For my money, the Sinn 556 I RS is one of the cleanest, best designed watches ever made. 

Image

 We know what the numbers are. We don't need them on the dial. A clean demarcation and hierarchy of the minute markers is, maybe, slightly bolder than they need to be, but still very clean. The hands are substantial enough to be easily read without dominating the dial. The red seconds hand is easily disregarded while being present enough to easily verify the watch is "ticking away" and keeping time and will never be confused with anything else on the dial because it is red. The case is substantial enough to not appear delicate, while being elegant enough to not feel like you're killing a mosquito with a sledge hammer. A simple and clean date complication; all that is required and nicely colour matched and without a frame so it looks like it's seamlessly part of the dial. And crown guards, because if you've bought a cheaper watch, you've snapped the crown off it at least once. 

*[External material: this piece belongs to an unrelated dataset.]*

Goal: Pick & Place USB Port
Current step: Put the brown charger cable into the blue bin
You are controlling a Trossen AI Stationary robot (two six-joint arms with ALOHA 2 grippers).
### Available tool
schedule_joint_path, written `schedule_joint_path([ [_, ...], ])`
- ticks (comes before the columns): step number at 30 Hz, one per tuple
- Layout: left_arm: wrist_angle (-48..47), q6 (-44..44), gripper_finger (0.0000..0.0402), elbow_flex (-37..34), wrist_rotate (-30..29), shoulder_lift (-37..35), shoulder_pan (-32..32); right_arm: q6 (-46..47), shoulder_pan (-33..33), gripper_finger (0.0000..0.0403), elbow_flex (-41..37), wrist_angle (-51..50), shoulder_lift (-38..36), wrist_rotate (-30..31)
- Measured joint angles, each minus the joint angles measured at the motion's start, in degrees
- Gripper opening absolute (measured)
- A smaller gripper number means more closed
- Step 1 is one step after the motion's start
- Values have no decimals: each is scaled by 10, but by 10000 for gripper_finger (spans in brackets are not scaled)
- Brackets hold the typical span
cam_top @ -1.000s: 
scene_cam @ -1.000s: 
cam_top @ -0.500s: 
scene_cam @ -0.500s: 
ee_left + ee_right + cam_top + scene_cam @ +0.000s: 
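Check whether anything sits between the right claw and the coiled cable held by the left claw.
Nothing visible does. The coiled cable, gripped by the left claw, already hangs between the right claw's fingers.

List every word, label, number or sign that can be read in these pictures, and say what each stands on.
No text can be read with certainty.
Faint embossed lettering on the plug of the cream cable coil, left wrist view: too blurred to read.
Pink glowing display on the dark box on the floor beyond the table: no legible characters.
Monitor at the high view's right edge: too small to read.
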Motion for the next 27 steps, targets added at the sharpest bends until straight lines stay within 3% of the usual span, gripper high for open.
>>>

I wish it was 40mm. I still have my name on the wait list for one. It's a good watch. Close to perfect. 

Can they be busier and still look great? Sure. But why?

·
Image

Did you say noisy ?

·

I have grown more and more interested in simple dials. So much so that I’m planning on buying a Tudor Ranger in the near future. I really want quick legibility and no clutter helps that. 

·

I’d have said I’m more of a less is more type chap. As some are doubtless aware due to the amount of wrist shots of the same watch, I like a simple single dial most - and this is about as much noise as I can take!

Image

I do like the IWC Portugieser Chronograph though. It strikes a balance beautifully:

Image
·

That is my first criteria.   Can these old eyes read the dial?  If not, and regardless of the brand, I go right on past.   Simple dials, high contrast hands, and big ass numbers/markers.  Something like the old school clocks, but smaller.

·
Image

Simple and stylish is best. The worst watch in my collection is the above Casio Edifice Solar. The watch does everything for an incredibly cheap price, but boy is it ugly!